**Task description**
Only the lines from the one with "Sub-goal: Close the" through the last belong in the output; print them exactly as given below.

**Dataset extract**
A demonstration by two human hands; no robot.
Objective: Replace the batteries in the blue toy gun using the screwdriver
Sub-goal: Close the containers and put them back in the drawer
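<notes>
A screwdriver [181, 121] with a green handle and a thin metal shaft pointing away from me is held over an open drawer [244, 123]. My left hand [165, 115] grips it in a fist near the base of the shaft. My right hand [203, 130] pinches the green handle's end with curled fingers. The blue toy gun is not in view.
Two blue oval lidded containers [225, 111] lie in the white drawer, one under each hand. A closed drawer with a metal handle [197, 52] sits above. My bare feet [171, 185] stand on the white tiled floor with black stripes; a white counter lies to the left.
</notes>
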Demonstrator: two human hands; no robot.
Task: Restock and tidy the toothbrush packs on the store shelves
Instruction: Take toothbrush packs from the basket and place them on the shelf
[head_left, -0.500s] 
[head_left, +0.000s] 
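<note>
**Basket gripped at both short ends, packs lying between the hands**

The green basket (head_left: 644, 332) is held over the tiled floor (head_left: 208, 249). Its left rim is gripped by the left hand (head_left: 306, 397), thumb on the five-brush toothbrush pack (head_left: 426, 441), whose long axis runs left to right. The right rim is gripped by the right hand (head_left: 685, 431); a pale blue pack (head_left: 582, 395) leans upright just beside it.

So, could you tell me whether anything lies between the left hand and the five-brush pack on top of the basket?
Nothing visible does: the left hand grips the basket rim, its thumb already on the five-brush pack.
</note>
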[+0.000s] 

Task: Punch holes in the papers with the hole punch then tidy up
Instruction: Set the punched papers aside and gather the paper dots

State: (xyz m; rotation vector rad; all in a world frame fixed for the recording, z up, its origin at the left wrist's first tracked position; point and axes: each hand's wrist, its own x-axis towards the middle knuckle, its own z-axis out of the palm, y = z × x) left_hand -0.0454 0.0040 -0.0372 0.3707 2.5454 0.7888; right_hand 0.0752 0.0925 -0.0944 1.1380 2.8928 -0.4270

**Task result**
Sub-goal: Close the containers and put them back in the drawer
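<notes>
A screwdriver [181, 121] with a green handle and a thin metal shaft pointing away from me is held over an open drawer [244, 123]. My left hand [165, 115] grips it in a fist near the base of the shaft. My right hand [203, 130] pinches the green handle's end with curled fingers. The blue toy gun is not in view.
Two blue oval lidded containers [225, 111] lie in the white drawer, one under each hand. A closed drawer with a metal handle [197, 52] sits above. My bare feet [171, 185] stand on the white tiled floor with black stripes; a white counter lies to the left.
</notes>
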Demonstrator: two human hands; no robot.
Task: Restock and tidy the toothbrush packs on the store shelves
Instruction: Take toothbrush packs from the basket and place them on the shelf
[head_left, -0.500s] 
[head_left, +0.000s] 
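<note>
**Basket gripped at both short ends, packs lying between the hands**

The green basket (head_left: 644, 332) is held over the tiled floor (head_left: 208, 249). Its left rim is gripped by the left hand (head_left: 306, 397), thumb on the five-brush toothbrush pack (head_left: 426, 441), whose long axis runs left to right. The right rim is gripped by the right hand (head_left: 685, 431); a pale blue pack (head_left: 582, 395) leans upright just beside it.

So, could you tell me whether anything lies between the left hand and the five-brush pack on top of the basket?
Nothing visible does: the left hand grips the basket rim, its thumb already on the five-brush pack.
</note>
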[+0.000s] 

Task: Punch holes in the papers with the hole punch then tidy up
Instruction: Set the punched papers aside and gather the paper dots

State: (xyz m; rotation vector rad; all in a world frame fixed for the recording, z up, its origin at the left wrist's first tracked position; point and axes: each hand's wrist, its own x-axis towards the middle knuckle, its own z-axis out of the palm, y = z × x) left_hand -0.0454 0.0040 -0.0372 0.3707 2.5454 0.7888; right_hand 0.0752 0.0925 -0.0944 1.1380 2.8928 -0.4270

No further output is needed here.